On January 19, 2024, HPI Holdings LLC, a Delaware limited liability company (“Seller”), and HPI Holdco LLC, a Delaware limited liability company (“HPI Holdco”), which are directly or indirectly majority owned by GPB Holdings II, LP, a Delaware limited partnership (the “Partnership”), completed the sale of all of the issued and outstanding equity interests of HPI Holdco to Lotus HPI Buyer, Inc., a Delaware corporation (the “Purchaser”). The transaction (the “Transaction”) was pursuant to a Membership Interest Purchase Agreement (the “Purchase Agreement”) previously announced by the Partnership in a Current Report on Form 8-K filed on December 21, 2023.
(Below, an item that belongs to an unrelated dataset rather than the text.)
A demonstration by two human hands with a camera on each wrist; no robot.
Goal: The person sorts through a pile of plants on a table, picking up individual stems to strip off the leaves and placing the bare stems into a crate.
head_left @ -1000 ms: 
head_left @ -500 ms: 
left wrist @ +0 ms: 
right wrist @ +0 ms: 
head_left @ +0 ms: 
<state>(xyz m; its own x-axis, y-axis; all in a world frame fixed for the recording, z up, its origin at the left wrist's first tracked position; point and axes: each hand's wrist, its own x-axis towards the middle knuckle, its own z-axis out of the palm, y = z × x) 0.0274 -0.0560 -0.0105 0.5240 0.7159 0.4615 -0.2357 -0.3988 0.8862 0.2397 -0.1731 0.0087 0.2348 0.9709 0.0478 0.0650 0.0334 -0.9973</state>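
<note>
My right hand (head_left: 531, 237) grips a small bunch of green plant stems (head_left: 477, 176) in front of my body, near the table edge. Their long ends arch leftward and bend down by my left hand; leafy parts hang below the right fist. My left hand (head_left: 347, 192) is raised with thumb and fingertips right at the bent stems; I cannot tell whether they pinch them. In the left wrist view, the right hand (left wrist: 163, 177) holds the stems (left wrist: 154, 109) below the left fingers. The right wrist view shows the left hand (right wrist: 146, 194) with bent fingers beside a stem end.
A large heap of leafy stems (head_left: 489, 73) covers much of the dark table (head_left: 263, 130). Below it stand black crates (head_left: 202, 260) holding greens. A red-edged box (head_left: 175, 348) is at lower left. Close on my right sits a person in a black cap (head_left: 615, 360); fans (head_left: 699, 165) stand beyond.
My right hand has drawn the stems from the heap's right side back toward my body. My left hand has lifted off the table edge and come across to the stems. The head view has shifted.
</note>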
At the closing of the Transaction, Purchaser paid Seller $190 million in cash (the “Purchase Price”), less applicable adjustments, escrows and holdbacks. In addition, pursuant to the Purchase Agreement, at the closing of the Transaction, approximately $13.4 million of the Purchase Price was deposited by Seller into escrow as a contingent reserve to be used, if necessary, to satisfy any potential contingent earn-out payments arising out of a previously completed transaction, with the remainder thereof (after the determination of any such contingent payments) to be released to Seller.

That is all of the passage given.